Für die Validierung wurde eine Stichprobe bestehend aus N = 283 ( 59,4 % männlich, 38,5 % weiblich, 2,1 % divers; M Alter = 43,5 (SD = 14,6)) deutscher Erwachsener zusammengestellt. Zur Validierung der 5-Item-Faktorstruktur des übersetzten Fragebogens wurde eine konfirmatorische Faktorenanalyse durchgeführt. Dabei wurden verschiedene Fit-Indizes (RMSEA, CFI, SRMR) nach den Dynamic-Cutoffs von McNeish und Wolf evaluiert.

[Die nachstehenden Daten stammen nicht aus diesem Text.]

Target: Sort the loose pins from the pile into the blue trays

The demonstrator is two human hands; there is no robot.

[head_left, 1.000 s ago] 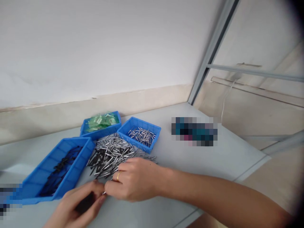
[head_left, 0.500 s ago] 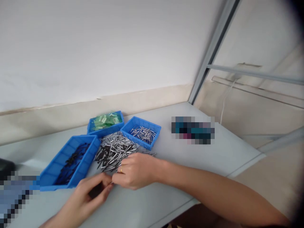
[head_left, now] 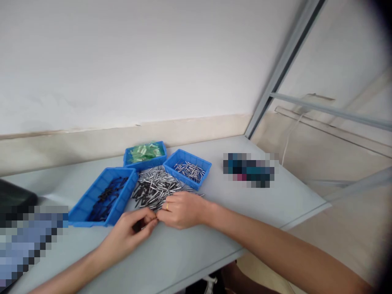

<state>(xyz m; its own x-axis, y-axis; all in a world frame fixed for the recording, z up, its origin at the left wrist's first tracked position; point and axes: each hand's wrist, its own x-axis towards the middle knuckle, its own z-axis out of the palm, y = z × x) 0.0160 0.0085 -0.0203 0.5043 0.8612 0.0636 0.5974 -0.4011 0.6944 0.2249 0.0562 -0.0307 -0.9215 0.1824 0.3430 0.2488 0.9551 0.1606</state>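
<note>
My left hand (head_left: 136, 228) and my right hand (head_left: 182, 210) meet at the fingertips just in front of a loose pile of metal rods (head_left: 157, 183). Both hands are closed in a pinch, and whatever lies between the fingertips is too small and covered to make out. The right hand, with a ring on one finger, hides the near edge of the pile. Dark pieces are mixed in with the shiny rods on the pile's left side.
Around the pile stand a blue bin with black parts (head_left: 75, 215), a blue bin with green packets (head_left: 145, 165) and a blue bin with thin metal pins (head_left: 168, 166). A blurred-out object (head_left: 249, 169) lies at right on the grey table (head_left: 232, 216). A dark object (head_left: 15, 200) sits at left.
The camera view has shifted, so the bins and pile appear farther right. My hands stay together at the fingertips in front of the pile.
</note>
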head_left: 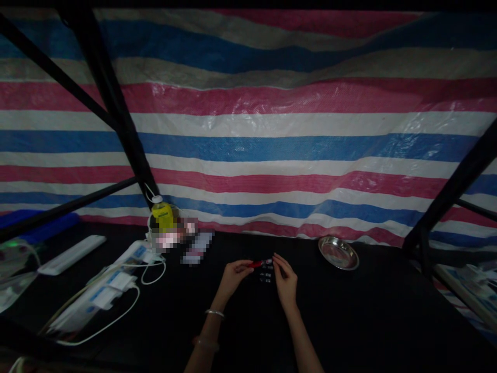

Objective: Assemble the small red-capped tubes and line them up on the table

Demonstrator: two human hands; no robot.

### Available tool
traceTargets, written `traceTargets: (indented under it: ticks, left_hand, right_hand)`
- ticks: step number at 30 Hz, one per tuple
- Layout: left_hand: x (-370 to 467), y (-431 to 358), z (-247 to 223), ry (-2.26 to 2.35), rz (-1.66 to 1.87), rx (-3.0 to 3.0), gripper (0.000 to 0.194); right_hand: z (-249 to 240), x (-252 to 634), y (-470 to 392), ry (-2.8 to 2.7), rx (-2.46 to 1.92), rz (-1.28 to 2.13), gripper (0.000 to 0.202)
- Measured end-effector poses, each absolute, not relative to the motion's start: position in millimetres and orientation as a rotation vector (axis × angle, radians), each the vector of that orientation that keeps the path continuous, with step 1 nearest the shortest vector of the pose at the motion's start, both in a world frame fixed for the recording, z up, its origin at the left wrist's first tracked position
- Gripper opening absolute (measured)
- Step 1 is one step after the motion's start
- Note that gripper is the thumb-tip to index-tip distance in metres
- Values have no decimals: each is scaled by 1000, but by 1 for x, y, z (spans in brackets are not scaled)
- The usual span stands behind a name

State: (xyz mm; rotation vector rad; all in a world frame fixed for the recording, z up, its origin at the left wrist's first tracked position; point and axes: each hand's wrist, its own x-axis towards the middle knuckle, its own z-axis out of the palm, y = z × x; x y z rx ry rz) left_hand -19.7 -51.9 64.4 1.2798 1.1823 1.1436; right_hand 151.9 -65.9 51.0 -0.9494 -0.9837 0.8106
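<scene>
Left hand [233, 274]: pinches red piece [255, 264], steadying it, I judge.
Right hand [286, 281]: at piece's right end; grip, I can't tell.
Parts [267, 275]: between, handy.

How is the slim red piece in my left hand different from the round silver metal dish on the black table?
The slim red piece is elongated, while the round silver metal dish is wide and shallow. The red piece looks far smaller than the dish. The left hand holds the red piece, with the right hand close by; the dish rests untouched on the black table.
</scene>
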Motion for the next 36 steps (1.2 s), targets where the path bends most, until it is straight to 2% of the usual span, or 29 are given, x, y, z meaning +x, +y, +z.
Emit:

Um das Konstrukt im nomologischen Netz zu verorten, wurden mehrere Korrelate von CTAG erhoben. Die CTAG-Skala zeigt eine hohe interne Konsistenz (α = .91, ω = .94). Die Stichprobe zeigt jedoch auf faktorieller Ebene eine unzureichende Passung an das Modell. Das Konstrukt verhielt sich nichtsdestotrotz wie erwartet mit den anderen erhobenen Korrelaten. Das spricht dafür, dass zumindest die grobe theoretische Verortung von CTAG korrekt ist.
Die Arbeit hat dazu beitragen können, Verschwörungsdenken und CTAG besser im nomologischen Netz zu verorten und liefert den ersten Schritt hin zu einem validen Messinstrument für deutsche Stichproben.